WHAT TO DO ▸
Give back, exactly as written, the lines from the beginning of the listing through the one that contains "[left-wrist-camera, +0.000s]".
*** Block opens ***
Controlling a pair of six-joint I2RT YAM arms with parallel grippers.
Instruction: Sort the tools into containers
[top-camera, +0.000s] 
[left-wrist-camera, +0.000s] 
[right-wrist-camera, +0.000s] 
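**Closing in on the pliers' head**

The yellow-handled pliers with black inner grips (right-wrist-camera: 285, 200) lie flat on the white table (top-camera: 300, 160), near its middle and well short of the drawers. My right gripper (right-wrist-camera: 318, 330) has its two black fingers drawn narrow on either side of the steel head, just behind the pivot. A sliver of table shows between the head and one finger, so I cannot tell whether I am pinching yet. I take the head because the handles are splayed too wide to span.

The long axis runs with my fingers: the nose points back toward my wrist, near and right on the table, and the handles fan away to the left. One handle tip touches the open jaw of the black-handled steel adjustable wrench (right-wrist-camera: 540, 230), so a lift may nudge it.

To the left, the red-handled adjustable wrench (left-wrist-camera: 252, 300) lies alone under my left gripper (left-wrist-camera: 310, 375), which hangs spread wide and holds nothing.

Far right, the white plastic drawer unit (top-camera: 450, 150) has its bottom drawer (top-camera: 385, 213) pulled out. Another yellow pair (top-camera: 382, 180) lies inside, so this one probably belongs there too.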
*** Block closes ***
ANSWER BELOW ▸
Controlling a pair of six-joint I2RT YAM arms with parallel grippers.
Instruction: Sort the tools into containers
[top-camera, +0.000s] 
[left-wrist-camera, +0.000s] 

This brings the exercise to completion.